▸ Exercise instructions
Each line of the data that includes the string "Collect" is to be copied out.

▸ Dataset
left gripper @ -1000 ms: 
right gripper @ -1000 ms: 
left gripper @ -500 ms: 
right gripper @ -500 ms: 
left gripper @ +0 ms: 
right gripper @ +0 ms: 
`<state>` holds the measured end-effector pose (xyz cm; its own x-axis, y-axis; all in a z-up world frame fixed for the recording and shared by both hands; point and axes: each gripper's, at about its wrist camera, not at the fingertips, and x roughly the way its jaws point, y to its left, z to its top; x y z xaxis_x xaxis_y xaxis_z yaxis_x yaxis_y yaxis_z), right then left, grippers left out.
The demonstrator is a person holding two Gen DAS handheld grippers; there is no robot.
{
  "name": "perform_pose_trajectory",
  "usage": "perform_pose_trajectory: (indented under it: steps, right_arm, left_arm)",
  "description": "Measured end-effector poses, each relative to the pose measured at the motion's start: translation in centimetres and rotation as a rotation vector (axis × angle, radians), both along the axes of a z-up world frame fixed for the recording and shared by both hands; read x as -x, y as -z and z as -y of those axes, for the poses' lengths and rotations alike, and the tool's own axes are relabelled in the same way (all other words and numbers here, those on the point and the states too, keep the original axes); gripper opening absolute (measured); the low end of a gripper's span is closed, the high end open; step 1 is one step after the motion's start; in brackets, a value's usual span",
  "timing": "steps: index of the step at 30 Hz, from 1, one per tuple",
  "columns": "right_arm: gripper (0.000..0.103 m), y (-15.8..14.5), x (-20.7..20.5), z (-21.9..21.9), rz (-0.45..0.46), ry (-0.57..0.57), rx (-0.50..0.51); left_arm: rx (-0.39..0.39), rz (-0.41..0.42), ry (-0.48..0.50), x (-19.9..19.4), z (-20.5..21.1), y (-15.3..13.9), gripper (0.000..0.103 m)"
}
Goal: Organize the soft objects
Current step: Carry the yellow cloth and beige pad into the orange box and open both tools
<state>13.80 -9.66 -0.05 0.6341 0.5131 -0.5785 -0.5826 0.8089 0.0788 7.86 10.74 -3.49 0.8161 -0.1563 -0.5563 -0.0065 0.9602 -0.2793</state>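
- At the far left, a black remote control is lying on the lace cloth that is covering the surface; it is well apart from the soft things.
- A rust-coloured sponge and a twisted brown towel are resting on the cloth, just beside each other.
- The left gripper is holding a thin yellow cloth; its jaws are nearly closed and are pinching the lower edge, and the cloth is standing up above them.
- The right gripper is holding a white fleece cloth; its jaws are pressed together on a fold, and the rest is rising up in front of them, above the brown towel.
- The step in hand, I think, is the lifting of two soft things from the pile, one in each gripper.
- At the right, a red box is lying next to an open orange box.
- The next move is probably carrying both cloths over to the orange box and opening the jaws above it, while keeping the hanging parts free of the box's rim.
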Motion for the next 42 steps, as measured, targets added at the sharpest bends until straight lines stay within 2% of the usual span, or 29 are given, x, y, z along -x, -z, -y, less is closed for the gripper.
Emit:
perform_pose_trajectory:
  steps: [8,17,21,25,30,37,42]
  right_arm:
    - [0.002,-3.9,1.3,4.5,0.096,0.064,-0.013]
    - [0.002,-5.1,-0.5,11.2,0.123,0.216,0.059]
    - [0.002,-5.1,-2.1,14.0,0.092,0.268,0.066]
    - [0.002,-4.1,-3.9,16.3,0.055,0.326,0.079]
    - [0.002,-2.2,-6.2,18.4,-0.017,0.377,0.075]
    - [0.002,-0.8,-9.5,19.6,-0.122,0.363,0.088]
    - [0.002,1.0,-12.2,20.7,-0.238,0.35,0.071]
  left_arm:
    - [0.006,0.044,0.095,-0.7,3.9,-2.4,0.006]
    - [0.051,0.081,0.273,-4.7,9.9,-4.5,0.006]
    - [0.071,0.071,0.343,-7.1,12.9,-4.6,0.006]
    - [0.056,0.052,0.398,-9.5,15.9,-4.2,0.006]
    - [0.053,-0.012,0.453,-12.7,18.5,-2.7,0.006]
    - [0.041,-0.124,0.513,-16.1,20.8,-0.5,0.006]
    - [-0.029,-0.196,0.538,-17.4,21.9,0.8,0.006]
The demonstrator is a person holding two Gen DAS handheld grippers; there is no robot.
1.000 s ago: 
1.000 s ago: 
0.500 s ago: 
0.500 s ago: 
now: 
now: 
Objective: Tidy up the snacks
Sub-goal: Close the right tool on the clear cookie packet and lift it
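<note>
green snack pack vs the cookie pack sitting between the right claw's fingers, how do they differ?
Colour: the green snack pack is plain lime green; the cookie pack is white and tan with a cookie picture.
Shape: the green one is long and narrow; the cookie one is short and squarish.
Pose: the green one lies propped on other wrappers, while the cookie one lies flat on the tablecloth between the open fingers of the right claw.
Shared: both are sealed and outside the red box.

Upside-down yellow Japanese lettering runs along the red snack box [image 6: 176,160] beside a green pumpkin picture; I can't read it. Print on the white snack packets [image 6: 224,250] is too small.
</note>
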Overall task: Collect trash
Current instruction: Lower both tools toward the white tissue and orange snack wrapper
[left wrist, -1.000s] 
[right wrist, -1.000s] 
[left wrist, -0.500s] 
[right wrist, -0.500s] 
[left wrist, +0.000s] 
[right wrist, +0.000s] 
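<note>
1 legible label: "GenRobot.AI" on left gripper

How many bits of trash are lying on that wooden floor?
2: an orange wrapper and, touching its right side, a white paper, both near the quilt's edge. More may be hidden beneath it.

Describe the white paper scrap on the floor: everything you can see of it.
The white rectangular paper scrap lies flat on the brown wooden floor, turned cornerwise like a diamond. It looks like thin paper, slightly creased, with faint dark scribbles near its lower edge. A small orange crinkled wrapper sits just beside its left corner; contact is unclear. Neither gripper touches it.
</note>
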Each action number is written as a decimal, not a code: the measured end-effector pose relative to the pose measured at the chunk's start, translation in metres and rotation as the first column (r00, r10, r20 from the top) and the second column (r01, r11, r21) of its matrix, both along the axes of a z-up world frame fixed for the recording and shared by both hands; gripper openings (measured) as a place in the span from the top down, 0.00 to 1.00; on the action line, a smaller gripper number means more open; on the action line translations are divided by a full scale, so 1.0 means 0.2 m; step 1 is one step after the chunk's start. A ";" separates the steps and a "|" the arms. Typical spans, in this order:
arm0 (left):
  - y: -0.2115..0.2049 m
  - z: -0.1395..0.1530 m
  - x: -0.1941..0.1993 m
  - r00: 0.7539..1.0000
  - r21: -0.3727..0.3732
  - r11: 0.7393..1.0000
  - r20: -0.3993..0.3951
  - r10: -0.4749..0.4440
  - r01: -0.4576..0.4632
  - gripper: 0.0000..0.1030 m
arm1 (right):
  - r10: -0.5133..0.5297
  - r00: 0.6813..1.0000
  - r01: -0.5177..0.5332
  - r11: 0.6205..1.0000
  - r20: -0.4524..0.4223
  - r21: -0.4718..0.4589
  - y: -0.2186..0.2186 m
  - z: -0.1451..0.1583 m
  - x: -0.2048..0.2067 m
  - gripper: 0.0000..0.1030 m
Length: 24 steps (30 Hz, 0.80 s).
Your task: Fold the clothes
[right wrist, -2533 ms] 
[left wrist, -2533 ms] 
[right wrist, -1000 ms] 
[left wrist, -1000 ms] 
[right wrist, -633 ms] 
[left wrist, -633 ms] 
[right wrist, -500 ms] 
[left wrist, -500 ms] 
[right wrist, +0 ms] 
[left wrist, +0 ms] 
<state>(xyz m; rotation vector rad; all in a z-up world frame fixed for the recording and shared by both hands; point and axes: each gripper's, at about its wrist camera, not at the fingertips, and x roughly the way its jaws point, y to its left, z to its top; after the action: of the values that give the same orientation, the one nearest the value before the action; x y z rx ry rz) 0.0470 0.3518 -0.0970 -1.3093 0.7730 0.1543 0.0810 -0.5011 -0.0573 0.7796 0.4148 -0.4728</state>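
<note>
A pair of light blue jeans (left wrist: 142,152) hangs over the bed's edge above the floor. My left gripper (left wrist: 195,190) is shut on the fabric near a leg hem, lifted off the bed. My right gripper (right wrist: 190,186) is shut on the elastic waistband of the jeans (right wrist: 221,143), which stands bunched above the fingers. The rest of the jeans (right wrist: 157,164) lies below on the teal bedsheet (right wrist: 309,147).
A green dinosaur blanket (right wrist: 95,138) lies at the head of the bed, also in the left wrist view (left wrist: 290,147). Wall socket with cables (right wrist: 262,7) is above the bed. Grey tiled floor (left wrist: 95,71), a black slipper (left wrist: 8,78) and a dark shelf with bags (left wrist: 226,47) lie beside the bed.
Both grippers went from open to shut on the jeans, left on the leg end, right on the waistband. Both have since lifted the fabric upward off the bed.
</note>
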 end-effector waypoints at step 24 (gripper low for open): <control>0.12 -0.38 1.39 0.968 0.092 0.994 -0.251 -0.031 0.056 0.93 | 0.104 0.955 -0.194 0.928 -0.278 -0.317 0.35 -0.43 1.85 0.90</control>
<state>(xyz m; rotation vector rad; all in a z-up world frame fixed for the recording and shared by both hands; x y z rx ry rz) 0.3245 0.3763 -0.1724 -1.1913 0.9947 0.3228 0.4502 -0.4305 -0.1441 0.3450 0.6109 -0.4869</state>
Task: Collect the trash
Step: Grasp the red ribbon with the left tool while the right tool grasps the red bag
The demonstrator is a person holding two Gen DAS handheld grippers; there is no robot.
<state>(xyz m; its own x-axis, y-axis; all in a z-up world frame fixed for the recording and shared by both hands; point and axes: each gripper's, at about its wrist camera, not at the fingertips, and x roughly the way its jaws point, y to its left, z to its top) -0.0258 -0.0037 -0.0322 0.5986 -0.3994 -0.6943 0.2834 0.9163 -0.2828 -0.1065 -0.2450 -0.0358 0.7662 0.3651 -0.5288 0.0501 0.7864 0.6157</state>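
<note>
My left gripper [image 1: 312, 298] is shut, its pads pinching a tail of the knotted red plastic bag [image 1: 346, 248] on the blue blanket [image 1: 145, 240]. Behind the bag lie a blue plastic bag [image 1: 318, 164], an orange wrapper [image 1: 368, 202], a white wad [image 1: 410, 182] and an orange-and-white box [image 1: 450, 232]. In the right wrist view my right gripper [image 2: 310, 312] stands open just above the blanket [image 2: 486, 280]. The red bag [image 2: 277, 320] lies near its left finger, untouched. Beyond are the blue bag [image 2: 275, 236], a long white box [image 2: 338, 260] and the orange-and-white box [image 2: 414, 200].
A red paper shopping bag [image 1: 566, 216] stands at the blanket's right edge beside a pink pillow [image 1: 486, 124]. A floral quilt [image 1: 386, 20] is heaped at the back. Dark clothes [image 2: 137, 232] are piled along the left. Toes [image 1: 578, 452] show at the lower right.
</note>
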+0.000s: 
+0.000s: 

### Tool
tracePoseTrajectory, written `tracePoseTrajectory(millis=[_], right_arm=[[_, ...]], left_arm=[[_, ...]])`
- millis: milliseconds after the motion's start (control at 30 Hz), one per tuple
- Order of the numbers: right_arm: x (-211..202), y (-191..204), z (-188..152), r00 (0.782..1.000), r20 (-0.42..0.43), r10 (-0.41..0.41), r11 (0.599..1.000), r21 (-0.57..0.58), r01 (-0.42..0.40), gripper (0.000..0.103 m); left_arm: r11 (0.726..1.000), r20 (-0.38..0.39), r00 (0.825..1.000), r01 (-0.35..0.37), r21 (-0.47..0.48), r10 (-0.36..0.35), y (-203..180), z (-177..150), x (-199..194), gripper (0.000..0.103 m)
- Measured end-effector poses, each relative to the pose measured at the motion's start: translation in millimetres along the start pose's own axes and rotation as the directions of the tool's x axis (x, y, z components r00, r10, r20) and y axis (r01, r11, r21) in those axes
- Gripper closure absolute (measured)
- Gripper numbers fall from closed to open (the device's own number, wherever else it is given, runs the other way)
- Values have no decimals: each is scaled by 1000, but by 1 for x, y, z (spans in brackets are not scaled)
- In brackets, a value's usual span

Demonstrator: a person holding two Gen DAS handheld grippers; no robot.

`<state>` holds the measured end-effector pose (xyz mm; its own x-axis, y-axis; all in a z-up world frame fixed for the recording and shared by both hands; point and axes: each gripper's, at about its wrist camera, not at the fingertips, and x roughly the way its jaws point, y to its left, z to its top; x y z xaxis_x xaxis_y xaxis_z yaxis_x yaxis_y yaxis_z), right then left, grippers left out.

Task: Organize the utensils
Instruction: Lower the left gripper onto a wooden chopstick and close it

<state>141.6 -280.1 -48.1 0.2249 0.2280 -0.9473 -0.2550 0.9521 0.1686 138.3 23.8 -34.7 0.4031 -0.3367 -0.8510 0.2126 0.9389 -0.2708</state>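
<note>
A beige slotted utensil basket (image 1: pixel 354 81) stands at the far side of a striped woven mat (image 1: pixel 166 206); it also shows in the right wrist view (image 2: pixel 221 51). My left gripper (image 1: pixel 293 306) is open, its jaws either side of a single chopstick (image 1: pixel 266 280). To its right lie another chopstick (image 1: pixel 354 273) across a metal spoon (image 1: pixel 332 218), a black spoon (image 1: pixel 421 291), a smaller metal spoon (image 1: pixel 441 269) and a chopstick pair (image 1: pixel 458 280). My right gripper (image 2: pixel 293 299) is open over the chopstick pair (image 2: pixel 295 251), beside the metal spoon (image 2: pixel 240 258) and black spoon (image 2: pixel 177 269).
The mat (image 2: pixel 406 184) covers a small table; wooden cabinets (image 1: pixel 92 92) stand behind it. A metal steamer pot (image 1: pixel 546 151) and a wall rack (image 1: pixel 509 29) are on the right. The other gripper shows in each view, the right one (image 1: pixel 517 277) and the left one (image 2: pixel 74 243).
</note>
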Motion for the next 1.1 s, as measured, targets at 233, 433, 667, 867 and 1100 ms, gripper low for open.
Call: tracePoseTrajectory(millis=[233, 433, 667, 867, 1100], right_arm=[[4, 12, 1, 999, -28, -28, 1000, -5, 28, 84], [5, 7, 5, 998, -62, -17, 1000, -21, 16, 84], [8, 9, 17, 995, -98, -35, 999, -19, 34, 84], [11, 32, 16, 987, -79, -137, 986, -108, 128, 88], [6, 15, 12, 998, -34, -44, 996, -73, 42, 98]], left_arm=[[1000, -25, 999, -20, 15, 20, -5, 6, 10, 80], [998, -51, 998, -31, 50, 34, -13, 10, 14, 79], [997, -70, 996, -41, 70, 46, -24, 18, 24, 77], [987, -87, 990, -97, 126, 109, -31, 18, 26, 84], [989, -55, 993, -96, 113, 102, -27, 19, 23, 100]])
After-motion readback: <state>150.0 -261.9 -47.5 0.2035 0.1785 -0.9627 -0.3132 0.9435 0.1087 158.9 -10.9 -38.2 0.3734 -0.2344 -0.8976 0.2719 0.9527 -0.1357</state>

▸ Solution to the problem
Overall task: Collect trash
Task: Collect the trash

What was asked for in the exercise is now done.